- Thai: สวัสดีบางกอก, เสน่ห์กรุงเทพ
- Directed by: Bhandit Rittakol Wisit Sasanatieng Prachya Pinkaew Rutaiwan Wongsirasawad Pen-Ek Ratanaruang Aditya Assarat Santi Taepanich Chookiat Sakveerakul Kongdej Jaturanrasamee
- Produced by: BMA Thai PBS
- Starring: Supakorn Kitsuwon Sine Jaroenpura Bongkoj Khongmalai Tanthai Prasertkul Arak Amornsupasiri Winai Bandurak Nopachai Jayanama Ploy Horwang Louis Scott Ananda Everingham Tharatip Sridee Jenjira Jamniansri Namo Tongkumnerd
- Distributed by: Thai PBS
- Release date: July 2009 (Bangkok Film Festival);
- Country: Thailand
- Language: Thai

= Sawasdee Bangkok =

Sawasdee Bangkok (สวัสดีบางกอก, เสน่ห์กรุงเทพ, lit. 'Hello Bangkok, Charming Bangkok') is a 2009 Thai omnibus film directed by nine directors produced by Bangkok Metropolitan Administration (BMA) and Thai PBS. The story about lifestyles of people in Bangkok, it is divided into nine segments.

==Summary==

| Title | Actor, Actress | Director | Plot |
|---|---|---|---|
| มาหานคร (Maha Nakhon; "Coming to the city") | Supakorn Kitsuwon, Sine Jaroenpura | Bhandit Rittakol | Sonn an Ang Thong farmer won on the last two numbers in a lottery.
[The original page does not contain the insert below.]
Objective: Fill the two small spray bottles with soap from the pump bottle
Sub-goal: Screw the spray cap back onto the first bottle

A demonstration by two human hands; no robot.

He traveling to Bangkok for the first time with his wife Mai in hopes to photograph the Wat Phra Kaew. They have gone to many places where people say that it is a real landmark of Bangkok. But finally he and his wife met the true meaning of the word "Bangkok". |
| ทัศนา (Tussana; "Visually") | Bongkoj Khongmalai, Tanthai Prasertkul | Wisit Sasanatieng | Na the blind girl earns a living selling a lottery under the bridge. She desperately wants to see. Until one day, she met the angel who acted like her eyes. |
| กรุงเทพมหาเสน่ห์ (Krungthep Mahasane; "Charming Bangkok" | – | Prachya Pinkaew | Mockumentary film present the story of the diverse lifestyles of people in Bangkok with humor and satire. |
| หลงแต่ไม่ลืม (Long Tae Mai Luam; "Lost but not forgotten") | Arak Amornsupasiri, Winai Bandurak | Rutaiwan Wongsirasawad | Aed a retired musician aged over 60 traveling by bus. He met a young musician on the bus and lost to the Woeng Nakhon Khasem. Where his memories in the old days come back again. |
| Silence | Nopachai Jayanama, Ploy Horwang | Pen-Ek Ratanaruang | Teenage girl going out to a nightclub. It happened that her car was broken down. She can not repair it. She faced a dumb looking horrible, she scared and expelled him, but he refused to go. Eventually, she meets the truth that makes her feel guilty. |
| Bangkok Blues | Louis Scott, Ananda Everingham | Aditya Assarat | Two young men are friends. One is upset because his girlfriend broke up. They invite another one to follow. The other one likes to sound record the events that occur at different times.^{[clarification needed]} |
| กรุงเทพที่รัก (Krungthep Theerak; "Bangkok my love") | – | Santi Taepanich | Documentary film interviews of people in Bangkok from monks to kathoeys. |
| พี่-น้อง (Phi-Nong; "Sisters") | Tharatip Sridee Jenjira Jamniansri | Chookiat Sakveerakul | Urn a young girl in junior high school there is secretly jealous towards Ann her older sister, who is a beautiful gymnast of school. Ann is a perfect girl. Urn tried to do everything possible to find a weakness that could have been her sister's failure, and when Ann is about to have a boyfriend. Urn tried to destroy, but then she found out. Indeed, her sister including parents love her more than anything. |
| ผีมะขาม (Phi Makham; "Tamarind ghost") | Namo Tongkumnerd | Kongdej Jaturanrasamee | A young man has slept with a prostitute at the shabby motel, he and she talked. Along with walking from Sanam Luang to Ratchadamnoen Avenue at night there, she told her story to him. Finally, he is not sure whether she is a human or a ghost. |

==Release==
- The film premiered during the 7th Bangkok International Film Festival (September 24–30, 2009).
- The film showed during the 9th Toronto International Film Festival.
- The film aired on Thai PBS in mid-2010 on at 08:25pm every Monday night. After the aired, there will be an interview with the production team, the director and the cast.